How To Interview While Wearing a Face Mask

How To Interview While Wearing a Face Mask

 If you go on an in-person job interview, you may be asked to wear a face mask or you may choose to wear one for health reasons.

It’s perfectly understandable if you’re a little nervous about interviewing while wearing a mask. It’s hard enough to communicate your qualifications without covering the bottom half of your face. But if you manage this the right way, you may be able to turn a challenge to your advantage. Interview well, and you’ll show the hiring manager that you’re someone who can shine through adversity.

Choose the Right Mask

Many people have gotten creative with their masks, making or buying custom versions with slogans, sports logos, even prints of their own face. But while those eye-catching masks are fun at the grocery store, they’re not a good idea for job interviews.

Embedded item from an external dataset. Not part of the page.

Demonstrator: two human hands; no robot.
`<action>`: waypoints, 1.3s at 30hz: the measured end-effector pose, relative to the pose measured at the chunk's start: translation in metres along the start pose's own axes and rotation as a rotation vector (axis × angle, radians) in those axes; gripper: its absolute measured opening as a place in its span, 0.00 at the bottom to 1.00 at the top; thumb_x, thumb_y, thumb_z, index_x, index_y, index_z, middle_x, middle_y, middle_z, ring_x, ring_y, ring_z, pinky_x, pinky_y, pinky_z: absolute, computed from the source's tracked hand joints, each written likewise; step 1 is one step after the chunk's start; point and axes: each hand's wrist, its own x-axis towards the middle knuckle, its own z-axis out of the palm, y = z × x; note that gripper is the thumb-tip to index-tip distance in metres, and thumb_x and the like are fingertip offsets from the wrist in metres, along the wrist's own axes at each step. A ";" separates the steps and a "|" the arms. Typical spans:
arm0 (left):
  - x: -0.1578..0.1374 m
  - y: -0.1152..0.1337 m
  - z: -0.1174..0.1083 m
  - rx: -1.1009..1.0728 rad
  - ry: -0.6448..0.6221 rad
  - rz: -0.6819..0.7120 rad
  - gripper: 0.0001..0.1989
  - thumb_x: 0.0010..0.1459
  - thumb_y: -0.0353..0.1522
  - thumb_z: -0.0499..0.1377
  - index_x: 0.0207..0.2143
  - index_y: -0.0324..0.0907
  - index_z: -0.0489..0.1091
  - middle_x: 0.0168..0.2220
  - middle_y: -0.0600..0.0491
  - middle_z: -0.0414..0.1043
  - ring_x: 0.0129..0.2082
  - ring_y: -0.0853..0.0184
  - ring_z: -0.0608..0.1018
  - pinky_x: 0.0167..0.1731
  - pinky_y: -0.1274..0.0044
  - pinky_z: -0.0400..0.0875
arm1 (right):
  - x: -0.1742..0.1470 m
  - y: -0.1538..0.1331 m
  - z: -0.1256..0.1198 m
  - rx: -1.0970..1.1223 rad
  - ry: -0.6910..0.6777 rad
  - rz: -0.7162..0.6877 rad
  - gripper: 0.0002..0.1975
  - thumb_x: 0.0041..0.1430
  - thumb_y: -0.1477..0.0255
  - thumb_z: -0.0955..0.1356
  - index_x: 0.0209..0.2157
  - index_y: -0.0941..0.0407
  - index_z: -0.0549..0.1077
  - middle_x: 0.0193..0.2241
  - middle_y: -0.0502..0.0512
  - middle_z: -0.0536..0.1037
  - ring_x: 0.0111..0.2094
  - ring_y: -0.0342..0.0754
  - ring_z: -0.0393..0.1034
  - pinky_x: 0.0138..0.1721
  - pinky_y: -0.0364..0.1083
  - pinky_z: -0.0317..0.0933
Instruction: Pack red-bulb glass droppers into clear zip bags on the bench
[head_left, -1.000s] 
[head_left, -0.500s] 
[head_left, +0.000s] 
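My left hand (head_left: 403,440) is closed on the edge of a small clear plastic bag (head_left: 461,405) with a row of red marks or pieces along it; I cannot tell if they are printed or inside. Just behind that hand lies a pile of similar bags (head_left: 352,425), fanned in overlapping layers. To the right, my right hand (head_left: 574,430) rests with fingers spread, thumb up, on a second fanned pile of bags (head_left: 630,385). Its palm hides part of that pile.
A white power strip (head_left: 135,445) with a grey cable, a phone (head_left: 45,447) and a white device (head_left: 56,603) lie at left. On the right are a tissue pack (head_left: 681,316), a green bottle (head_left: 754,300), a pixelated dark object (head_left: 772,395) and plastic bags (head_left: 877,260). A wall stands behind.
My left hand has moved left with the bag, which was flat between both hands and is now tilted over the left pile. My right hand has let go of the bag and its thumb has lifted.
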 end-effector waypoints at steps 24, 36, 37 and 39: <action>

Why not? Well, in short, they distract from what’s actually important: you. Loud patterns, shiny embellishments, or goofy slogans will pull focus from your message.

Your best bet is to keep it simple. Choose a plain color or a simple pattern and make sure it doesn’t clash with your outfit. You don’t need to go all out and match it to your pocket square, but you want it to work together. Remember that the goal is for the interviewer to forget about your mask and focus on your conversation.

Bring a Spare

Remember the good old days, when an interview wardrobe malfunction meant spilling coffee on your shirt before the meeting? Now, you also have to worry about keeping your mask intact and presentable as well.

To ensure that things go smoothly, pack at least one extra mask that you’d feel confident wearing during the interview. The world is an imperfect place. Elastics snap, lipstick wanders, birds drop a present right before you enter the building. Have a backup, and you’ll be prepared for anything.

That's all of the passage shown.